4. Adjudication method (e.g. 2+1, 3+1, none) for the test set

This information is not provided.

5. If a multi reader multi case (MRMC) comparative effectiveness study was done, If so, what was the effect size of how much human readers improve with AI vs without AI assistance

A multi-reader multi-case (MRMC) comparative effectiveness study comparing human readers with and without AI assistance is not mentioned in the provided text. The document describes modifications to an existing imaging system (IntraSight System) and seeks substantial equivalence, not the clinical effect of an AI component on human performance.

6. If a standalone (i.e. algorithm only without human-in-the-loop performance) was done

A standalone algorithm performance study is not mentioned. The IntraSight System itself is a device that includes hardware and software for imaging and pressure measurement, intended for use by clinicians, not a standalone AI algorithm being evaluated for accuracy independent of human interaction.

7. The type of ground truth used (expert concensus, pathology, outcomes data, etc)

This information is not provided. There is no mention of ground truth in the context of an AI algorithm evaluation.

8. The sample size for the training set

This information is not provided. The document does not describe the development or training of an AI algorithm in the context you are asking about.

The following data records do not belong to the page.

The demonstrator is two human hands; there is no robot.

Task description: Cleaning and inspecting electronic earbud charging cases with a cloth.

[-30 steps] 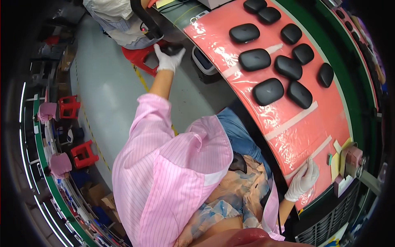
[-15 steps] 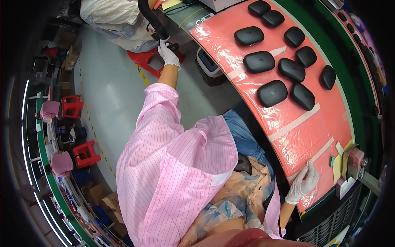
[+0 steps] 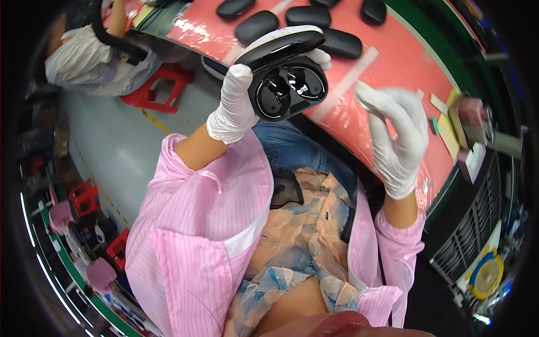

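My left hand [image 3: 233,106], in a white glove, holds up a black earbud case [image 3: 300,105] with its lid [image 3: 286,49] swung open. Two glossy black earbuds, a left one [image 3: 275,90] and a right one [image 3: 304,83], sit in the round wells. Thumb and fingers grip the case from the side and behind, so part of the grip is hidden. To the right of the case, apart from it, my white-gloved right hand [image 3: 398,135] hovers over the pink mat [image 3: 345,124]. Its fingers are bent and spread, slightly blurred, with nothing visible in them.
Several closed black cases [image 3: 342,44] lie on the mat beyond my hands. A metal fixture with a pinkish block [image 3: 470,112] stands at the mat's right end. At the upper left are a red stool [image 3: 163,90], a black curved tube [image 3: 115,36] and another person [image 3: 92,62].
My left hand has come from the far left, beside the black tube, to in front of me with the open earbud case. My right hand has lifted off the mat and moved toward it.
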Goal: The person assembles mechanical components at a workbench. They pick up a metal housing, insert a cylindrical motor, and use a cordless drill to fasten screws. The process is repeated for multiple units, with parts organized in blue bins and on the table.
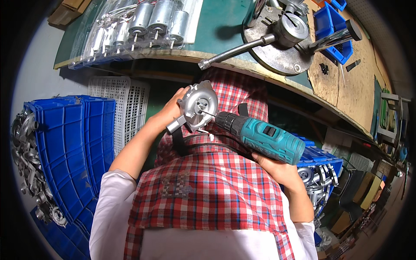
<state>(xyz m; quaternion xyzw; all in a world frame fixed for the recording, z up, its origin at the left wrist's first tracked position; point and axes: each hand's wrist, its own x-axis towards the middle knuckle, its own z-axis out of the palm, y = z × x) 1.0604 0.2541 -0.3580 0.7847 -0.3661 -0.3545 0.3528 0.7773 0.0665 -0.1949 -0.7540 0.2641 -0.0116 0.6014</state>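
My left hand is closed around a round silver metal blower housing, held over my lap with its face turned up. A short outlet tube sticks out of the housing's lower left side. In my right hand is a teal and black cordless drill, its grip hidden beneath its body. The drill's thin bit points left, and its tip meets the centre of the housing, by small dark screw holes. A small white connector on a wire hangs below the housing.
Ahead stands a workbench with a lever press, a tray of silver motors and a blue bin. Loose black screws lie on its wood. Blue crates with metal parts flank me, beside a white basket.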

The "Software Verification and Validation" mentioned refers to the standard software development lifecycle for the device's operating system and features.

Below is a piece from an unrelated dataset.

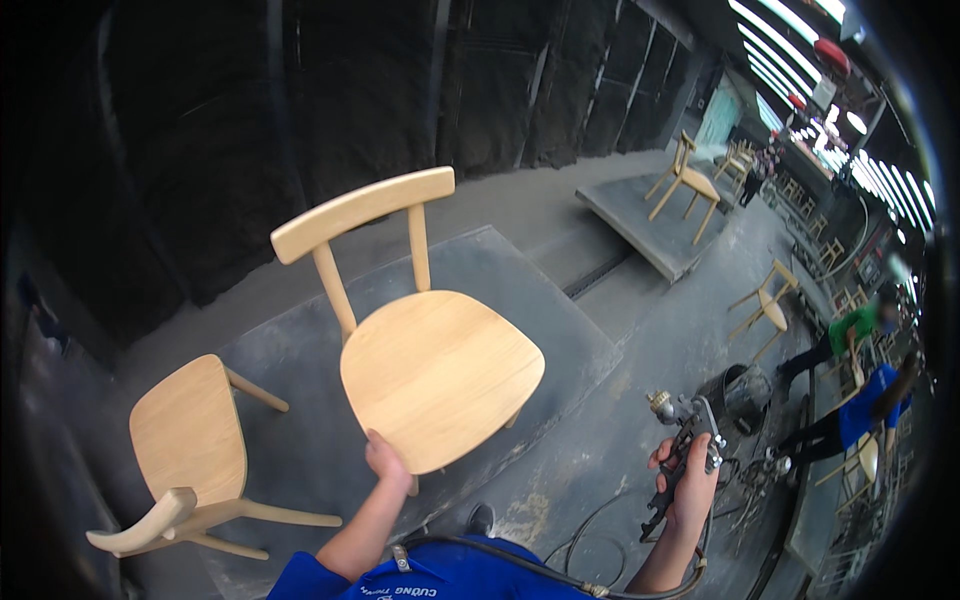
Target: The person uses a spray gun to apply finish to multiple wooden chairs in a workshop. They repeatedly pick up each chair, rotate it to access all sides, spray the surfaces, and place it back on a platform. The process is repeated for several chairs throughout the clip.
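Note:
A pale wooden chair [440, 365] with a curved backrest stands upright on a low grey platform in front of me. My left hand [387, 458] grips the near edge of its seat, the thumb on top and the other fingers hidden beneath. In my right hand [692, 485], off to the right of the chair, is a metal spray gun [690, 425], my fingers wrapped round its handle. The gun's nozzle points up and away from me. To the left, a second pale chair [192, 425] lies tipped over on the platform, its legs toward the right.
The grey platform [270, 350] ends at a dark wall [360, 90]. A hose [570, 575] crosses my front and loops on the floor. Right of the gun stands a dark bucket [742, 400]. Two co-workers [865, 405] are at the right; another platform [640, 215] holds a chair.

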A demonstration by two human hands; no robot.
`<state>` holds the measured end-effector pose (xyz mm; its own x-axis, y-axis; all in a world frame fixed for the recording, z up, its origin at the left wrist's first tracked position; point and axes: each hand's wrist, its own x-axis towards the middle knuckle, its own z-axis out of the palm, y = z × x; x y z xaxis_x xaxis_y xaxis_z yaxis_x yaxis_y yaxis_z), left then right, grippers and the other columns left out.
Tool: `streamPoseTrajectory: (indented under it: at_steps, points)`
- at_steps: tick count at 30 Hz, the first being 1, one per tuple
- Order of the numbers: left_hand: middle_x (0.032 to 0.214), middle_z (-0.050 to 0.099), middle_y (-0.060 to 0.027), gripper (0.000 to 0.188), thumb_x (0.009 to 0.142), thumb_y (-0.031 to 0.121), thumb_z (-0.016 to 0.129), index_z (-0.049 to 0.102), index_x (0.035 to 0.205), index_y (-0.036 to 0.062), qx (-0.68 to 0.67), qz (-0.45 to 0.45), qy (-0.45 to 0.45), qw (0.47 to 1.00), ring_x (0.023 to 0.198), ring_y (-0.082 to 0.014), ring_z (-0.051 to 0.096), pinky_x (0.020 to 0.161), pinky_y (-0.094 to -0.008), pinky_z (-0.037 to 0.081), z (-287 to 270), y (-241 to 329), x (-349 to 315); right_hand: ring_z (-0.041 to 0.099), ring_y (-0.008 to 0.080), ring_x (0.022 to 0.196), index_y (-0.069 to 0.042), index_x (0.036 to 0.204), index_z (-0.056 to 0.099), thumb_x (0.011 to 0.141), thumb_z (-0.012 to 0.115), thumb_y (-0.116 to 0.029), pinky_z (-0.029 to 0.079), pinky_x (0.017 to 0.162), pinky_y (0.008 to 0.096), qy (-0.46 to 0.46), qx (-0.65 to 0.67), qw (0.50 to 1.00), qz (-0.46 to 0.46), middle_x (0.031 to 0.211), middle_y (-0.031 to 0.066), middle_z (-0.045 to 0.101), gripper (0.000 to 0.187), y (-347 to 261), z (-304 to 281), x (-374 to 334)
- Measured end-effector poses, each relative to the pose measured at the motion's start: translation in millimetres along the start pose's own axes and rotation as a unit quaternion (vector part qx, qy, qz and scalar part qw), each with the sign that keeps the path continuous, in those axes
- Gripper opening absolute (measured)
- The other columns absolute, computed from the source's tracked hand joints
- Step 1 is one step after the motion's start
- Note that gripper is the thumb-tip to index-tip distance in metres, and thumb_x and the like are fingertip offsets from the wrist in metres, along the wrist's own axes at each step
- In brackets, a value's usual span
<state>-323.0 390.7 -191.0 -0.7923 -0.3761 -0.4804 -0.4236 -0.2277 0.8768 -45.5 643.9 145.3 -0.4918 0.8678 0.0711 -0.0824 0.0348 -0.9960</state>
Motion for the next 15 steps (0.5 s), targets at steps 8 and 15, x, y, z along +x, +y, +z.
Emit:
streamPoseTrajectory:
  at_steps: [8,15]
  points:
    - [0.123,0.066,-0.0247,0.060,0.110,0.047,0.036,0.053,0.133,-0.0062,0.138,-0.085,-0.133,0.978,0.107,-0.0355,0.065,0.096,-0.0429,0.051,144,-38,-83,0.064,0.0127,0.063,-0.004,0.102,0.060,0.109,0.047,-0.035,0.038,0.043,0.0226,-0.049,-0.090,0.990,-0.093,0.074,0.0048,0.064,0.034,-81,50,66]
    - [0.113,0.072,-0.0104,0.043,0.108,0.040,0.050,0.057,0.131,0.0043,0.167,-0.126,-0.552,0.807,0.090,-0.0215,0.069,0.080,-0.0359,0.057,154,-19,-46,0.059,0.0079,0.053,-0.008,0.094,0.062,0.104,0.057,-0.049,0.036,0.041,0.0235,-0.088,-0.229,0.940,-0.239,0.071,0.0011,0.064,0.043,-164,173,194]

9. How the ground truth for the training set was established

This information is not provided.

In summary: The provided 510(k) summary is for a device system (IntraSight System) that underwent modifications, including updated hardware and software platforms. The "Performance Data" listed primarily pertains to engineering and software verification and validation activities to ensure the modified device remains substantially equivalent to its predicate. It does not present a clinical study evaluating the performance of an AI-driven diagnostic or prognostic algorithm with specific acceptance criteria, test sets, ground truth establishment, or human reader studies. Therefore, most of your questions, which are tailored to the evaluation of an AI algorithm's clinical performance, cannot be answered from this document.